Lyon was a powerful force in the 1960s capturing political pieces especially of the segregation we dealt with as a society. Looking to not be part of the mold, he took stunning, sometimes harrowing photos that showed the sad truth going on in our country, as well as poignant moments, like children’s priceless faces or the gorgeous country side.

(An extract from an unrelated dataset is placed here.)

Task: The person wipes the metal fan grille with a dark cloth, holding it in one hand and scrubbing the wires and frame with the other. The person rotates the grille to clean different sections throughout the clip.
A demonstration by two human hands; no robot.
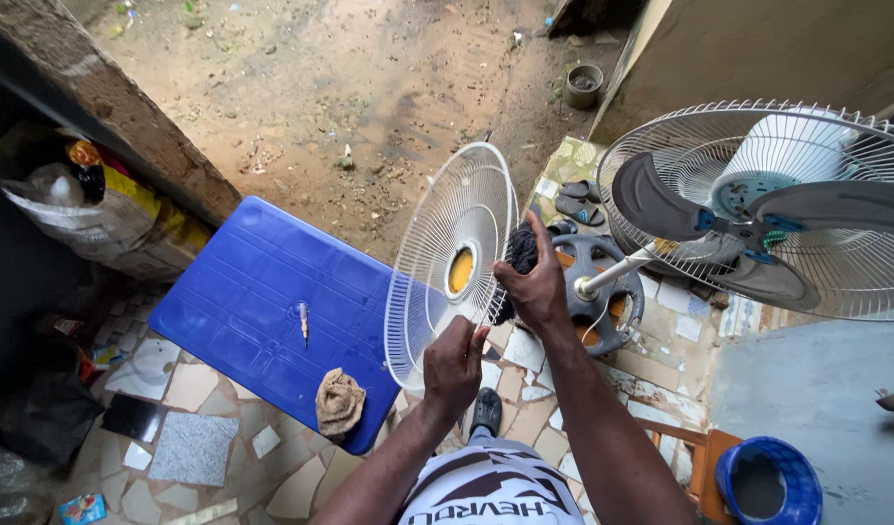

Heres what the museum’s web-site has to say about this exhibit:
This exhibition of more than 50 photographs and photographic montages, drawn from the artist’s studio and the Menil collection and spanning the period 1962 to the present, traces the fascinating and wide-ranging evolution of the career of New York and New Mexico-based Danny Lyon. A leading and explosively creative figure in the American street photography movement of the 1960s, Lyon distinguished himself from peers like Robert Frank, Garry Winogrand, and Lee Friedlander through his direct engagement with his subjects and his concern for those on the margins of society. His goal at the outset of his career, he says, was “to destroy Life magazine” by presenting powerful, real alternatives to the hollow pictures and stories permeating American mass media in that era of conformity. In the process he created thousands of images of striking psychological, political, and aesthetic power.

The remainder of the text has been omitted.